Kenya : les rangers du Tsavo au front de la conservation
Au Kenya, les 250 rangers de la région de Taita-Taveta assurent un équilibre vital entre la faune sauvage du parc du Tsavo et les communautés locales. Face au braconnage et aux conflits, ces gardes communautaires s'imposent comme un modèle panafricain de médiation et de préservation des ressources naturelles, en collaboration étroite avec le Kenya Wildlife Service.
Comment les gardes communautaires protègent-ils la faune kényane ?
Dans le sud-est du Kenya, la région de Taita-Taveta déploie 250 rangers sur plusieurs aires de conservation. Ces hommes et ces femmes patrouillent sans relâche pour endiguer le braconnage. Si la chasse à l'ivoire a fortement reculé, le commerce de viande de brousse demeure une menace persistante. Le métier exige un engagement total, comme le souligne Benson Klalaghe, ranger depuis plusieurs années dans la région.
C'est un métier difficile, il faut avoir le cœur et la volonté de le faire. Sans cela, on pourrait abandonner dès le premier jour, rendre son uniforme et rentrer chez soi.

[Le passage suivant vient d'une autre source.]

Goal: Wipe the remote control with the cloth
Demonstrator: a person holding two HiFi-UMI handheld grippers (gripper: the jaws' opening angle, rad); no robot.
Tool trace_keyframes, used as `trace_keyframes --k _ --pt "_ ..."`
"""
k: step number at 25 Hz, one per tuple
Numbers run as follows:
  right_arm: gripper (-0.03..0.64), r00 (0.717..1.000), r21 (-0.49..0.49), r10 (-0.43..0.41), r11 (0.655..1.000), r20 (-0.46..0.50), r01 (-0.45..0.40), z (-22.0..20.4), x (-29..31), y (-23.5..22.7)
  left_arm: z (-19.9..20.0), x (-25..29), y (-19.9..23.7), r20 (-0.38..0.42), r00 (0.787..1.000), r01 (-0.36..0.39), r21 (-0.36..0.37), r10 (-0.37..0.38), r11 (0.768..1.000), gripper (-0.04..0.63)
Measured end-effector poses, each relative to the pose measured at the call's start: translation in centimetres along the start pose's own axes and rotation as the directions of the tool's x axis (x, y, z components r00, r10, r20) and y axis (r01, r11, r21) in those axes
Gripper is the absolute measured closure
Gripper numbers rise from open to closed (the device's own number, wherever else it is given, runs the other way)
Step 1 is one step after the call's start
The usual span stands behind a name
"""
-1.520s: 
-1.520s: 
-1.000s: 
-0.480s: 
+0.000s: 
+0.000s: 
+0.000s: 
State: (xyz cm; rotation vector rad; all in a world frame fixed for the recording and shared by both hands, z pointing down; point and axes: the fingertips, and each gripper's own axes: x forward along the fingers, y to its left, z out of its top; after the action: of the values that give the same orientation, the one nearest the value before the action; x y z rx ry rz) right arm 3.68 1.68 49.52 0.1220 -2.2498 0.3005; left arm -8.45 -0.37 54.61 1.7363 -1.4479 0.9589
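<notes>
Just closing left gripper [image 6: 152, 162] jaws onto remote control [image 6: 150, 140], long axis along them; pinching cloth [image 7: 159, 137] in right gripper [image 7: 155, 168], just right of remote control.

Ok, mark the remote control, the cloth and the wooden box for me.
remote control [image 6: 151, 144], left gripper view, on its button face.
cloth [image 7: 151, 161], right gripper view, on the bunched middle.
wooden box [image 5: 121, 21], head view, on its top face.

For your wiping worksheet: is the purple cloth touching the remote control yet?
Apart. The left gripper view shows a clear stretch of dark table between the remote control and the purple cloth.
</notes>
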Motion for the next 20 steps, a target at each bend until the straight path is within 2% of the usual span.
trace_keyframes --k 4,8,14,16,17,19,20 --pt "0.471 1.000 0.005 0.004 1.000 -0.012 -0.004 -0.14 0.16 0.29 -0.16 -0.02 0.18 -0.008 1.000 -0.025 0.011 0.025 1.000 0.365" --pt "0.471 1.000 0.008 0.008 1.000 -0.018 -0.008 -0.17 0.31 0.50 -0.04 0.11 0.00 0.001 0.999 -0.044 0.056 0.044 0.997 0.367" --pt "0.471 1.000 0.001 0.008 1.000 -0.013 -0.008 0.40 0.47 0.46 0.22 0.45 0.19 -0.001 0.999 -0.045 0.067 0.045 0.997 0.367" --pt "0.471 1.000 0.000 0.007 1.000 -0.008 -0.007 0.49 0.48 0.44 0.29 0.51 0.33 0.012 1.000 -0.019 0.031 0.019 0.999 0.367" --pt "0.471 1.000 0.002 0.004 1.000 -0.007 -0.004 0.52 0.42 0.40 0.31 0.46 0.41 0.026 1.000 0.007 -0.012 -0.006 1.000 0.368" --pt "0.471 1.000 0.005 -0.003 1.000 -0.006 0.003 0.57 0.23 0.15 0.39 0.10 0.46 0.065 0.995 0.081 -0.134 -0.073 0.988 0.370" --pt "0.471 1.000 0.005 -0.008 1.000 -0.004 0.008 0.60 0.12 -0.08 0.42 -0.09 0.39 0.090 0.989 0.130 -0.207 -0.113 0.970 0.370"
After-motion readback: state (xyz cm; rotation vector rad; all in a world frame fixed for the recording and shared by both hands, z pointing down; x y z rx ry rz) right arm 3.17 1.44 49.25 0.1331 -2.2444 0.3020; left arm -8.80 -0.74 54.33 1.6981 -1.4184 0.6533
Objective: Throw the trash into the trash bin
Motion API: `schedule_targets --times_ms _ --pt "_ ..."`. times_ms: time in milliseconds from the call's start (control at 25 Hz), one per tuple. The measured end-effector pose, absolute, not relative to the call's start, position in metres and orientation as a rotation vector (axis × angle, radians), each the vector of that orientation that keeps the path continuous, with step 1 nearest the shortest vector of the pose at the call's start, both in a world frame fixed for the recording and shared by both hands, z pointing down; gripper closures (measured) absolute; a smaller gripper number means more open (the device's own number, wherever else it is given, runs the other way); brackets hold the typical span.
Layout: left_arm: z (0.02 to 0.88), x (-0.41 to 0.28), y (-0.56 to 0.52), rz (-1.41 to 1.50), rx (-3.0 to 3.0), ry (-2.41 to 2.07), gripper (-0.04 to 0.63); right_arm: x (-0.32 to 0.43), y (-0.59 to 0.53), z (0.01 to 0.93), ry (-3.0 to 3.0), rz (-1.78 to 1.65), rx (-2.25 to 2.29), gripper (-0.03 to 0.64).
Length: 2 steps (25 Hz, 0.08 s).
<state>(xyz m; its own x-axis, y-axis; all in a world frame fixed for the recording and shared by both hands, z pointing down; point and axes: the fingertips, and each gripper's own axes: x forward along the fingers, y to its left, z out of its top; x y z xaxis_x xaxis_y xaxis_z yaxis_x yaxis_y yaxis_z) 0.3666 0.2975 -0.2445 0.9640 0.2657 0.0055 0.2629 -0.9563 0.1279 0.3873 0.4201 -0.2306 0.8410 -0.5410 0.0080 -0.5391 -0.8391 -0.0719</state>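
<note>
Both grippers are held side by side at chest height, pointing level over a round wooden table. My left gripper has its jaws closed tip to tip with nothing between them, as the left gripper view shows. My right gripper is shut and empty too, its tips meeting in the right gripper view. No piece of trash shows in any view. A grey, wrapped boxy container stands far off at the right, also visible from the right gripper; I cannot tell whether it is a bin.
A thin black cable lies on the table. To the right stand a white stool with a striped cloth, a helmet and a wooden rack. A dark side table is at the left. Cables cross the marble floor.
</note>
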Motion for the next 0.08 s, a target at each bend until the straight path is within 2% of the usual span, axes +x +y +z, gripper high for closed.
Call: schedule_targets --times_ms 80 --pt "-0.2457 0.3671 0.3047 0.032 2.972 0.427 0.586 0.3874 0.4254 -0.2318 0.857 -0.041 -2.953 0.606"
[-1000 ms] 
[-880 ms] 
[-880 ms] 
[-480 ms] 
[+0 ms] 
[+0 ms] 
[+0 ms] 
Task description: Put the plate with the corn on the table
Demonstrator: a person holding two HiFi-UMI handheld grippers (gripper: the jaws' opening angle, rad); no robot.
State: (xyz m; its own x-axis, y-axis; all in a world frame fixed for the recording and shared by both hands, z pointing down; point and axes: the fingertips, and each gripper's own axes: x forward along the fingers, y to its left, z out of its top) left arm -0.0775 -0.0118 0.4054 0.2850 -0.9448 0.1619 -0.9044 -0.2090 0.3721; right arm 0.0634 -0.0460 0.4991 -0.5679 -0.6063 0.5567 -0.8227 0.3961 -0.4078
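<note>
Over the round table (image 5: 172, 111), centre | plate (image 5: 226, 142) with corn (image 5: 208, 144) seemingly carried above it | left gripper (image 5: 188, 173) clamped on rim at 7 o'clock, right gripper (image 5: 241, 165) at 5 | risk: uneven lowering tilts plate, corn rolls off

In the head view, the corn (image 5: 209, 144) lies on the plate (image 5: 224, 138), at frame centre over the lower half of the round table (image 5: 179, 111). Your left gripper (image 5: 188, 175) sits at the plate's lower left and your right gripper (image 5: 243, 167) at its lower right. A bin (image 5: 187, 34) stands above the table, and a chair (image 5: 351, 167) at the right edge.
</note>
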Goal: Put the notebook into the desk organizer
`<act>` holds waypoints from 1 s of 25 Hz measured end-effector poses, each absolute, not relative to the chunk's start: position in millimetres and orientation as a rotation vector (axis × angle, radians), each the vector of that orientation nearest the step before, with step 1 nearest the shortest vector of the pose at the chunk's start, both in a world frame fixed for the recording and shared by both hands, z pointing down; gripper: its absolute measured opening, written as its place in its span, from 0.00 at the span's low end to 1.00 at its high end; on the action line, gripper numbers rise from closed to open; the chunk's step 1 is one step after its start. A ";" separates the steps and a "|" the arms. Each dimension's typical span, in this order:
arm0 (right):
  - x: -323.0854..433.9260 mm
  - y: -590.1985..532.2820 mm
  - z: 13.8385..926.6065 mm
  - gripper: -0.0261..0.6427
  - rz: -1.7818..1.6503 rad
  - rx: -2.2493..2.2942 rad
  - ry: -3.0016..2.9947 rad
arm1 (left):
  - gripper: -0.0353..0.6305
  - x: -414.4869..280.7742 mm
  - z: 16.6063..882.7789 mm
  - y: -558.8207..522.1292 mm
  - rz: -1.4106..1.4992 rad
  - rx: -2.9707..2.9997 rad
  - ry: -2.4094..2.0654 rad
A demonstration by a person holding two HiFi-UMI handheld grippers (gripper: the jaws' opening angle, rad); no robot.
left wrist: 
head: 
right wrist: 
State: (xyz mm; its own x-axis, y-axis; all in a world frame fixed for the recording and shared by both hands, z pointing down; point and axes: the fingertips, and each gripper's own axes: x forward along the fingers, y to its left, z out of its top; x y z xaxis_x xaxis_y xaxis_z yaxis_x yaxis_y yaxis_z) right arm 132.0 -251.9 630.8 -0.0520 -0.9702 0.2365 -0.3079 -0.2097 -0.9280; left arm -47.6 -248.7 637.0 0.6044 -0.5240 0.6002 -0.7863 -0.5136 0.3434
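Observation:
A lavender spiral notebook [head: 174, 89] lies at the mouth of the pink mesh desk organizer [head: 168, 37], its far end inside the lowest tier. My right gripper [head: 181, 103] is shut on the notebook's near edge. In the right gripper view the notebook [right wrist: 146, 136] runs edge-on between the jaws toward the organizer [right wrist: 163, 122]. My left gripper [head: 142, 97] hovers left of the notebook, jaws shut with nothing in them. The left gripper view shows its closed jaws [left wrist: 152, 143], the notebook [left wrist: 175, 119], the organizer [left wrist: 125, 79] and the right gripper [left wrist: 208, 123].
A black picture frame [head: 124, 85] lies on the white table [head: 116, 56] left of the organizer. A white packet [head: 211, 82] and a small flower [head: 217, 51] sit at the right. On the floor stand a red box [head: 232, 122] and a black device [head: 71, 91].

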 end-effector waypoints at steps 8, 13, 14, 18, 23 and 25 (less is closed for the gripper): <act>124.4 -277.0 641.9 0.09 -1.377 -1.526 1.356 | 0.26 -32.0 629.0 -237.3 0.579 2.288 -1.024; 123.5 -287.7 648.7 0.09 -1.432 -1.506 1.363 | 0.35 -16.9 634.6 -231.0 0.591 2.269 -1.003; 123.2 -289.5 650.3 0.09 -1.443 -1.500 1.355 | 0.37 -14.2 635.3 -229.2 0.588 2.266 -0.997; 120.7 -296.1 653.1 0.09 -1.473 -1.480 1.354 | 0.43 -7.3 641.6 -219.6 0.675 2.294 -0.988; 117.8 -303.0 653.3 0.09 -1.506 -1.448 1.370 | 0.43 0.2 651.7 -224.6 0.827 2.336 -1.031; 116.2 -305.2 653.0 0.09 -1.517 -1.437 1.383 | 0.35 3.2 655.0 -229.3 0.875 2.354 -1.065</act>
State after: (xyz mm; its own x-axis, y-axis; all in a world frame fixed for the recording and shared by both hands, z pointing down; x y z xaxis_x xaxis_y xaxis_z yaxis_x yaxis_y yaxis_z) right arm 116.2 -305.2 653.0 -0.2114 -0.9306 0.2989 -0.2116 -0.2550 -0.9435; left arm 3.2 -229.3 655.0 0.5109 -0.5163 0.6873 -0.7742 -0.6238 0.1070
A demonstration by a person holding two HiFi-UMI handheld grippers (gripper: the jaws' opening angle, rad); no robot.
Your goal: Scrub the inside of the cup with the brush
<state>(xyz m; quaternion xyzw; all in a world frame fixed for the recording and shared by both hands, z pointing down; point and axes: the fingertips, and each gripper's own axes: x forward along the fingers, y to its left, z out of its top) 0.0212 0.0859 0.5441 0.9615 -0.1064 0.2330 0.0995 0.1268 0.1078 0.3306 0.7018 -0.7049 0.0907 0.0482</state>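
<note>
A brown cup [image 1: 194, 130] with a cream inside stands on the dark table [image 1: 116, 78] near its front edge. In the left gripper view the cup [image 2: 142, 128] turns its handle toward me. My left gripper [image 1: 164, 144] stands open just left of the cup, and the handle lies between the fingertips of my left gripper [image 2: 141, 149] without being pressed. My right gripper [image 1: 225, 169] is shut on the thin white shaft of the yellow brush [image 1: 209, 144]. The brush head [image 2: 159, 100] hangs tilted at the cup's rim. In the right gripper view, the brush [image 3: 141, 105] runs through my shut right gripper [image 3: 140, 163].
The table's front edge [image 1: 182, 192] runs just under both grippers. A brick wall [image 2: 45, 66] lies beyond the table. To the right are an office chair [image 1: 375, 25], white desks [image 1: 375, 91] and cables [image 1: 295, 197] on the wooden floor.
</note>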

Le danger est bien réel sur le terrain. Les affrontements avec les braconniers surviennent régulièrement. Benson Klalaghe se rappelle un jour où il a frôlé la mort. Son équipe a surpris un groupe de braconniers armés transportant de la viande de brousse. La tentative de confiscation a tourné à l'affrontement, mais les rangers ont finalement eu le dessus et arrêté trois individus.
Quels défis pour la cohabitation entre hommes et animaux ?
Au-delà du braconnage, la gestion des conflits entre la faune et les populations représente un défi majeur pour la stabilité locale. Dans cette partie du Kenya, les parcs ne sont pas clôturés. Les déplacements d'animaux sont suivis de près pour anticiper les incidents. Omaria Kenneth Anyang, coordinateur sécurité du poste de Kasigau, détaille la réalité du terrain.
Lorsque les pluies arrivent et que les habitants ont semé leurs cultures, les éléphants quittent les zones protégées pour se rendre dans les zones habitées, causant des destructions de cultures et des dégâts matériels, et mettant en danger les populations. L'année dernière, il me semble que nous avons eu trois personnes tuées par des éléphants. Il y a aussi des lions et des hyènes qui attaquent le bétail.
Ces drames engendrent souvent des représailles. Des éléphants sont blessés par des lances, et des carcasses empoisonnées sont utilisées pour tuer les prédateurs. C'est ici qu'intervient la dimension citoyenne du travail des rangers. Issus des communautés themselves, ils servent de médiateurs pour désamorcer les tensions et éviter les vendettas contre la faune.
La médiation locale comme levier de développement
Le coordinateur sécurité du poste de Kasigau insiste sur la nécessité du dialogue. Les rangers ne font pas que surveiller, ils sensibilisent. Ils participent aux réunions de village pour échanger avec les habitants et s'assurer que tout le monde avance dans la même direction sur les questions de conservation. Cette approche participative porte ses fruits. L'association qui regroupe les réserves, la Taita Taveta Wildlife Conservancies Association, enregistre des résultats encourageants. Le nombre d'éléphants dans l'écosystème du Grand Tsavo est passé de moins de 12 000 en 2005 à près de 16 000 aujourd'hui.
Cette réussite kényane illustre la capacité des nations africaines à gérer leurs propres richesses naturelles. En conciliant préservation de la biodiversité et sécurité des citoyens, le modèle de Taita-Taveta démontre que le développement humain et la conservation peuvent avancer de concert, pourvu que les institutions et les communautés locales travaillent main dans la main.
Quel est le bilan de la conservation dans le Tsavo ?
Le bilan est positif grâce au travail conjoint du Kenya Wildlife Service et des gardes communautaires. La population d'éléphants dans l'écosystème du Grand Tsavo a augmenté de 4 000 individus en deux décennies, passant de moins de 12 000 en 2005 à près de 16 000 à ce jour.
Pourquoi le rôle des rangers est-il crucial en Afrique ?
Les rangers sont essentiels car ils assurent la sécurité des parcs naturels et luttent contre le braconnage. Ils jouent aussi un rôle de médiateurs entre les animaux sauvages et les communautés locales, empêchant les conflits et les représailles, ce qui garantit la stabilité et le développement des régions environnantes.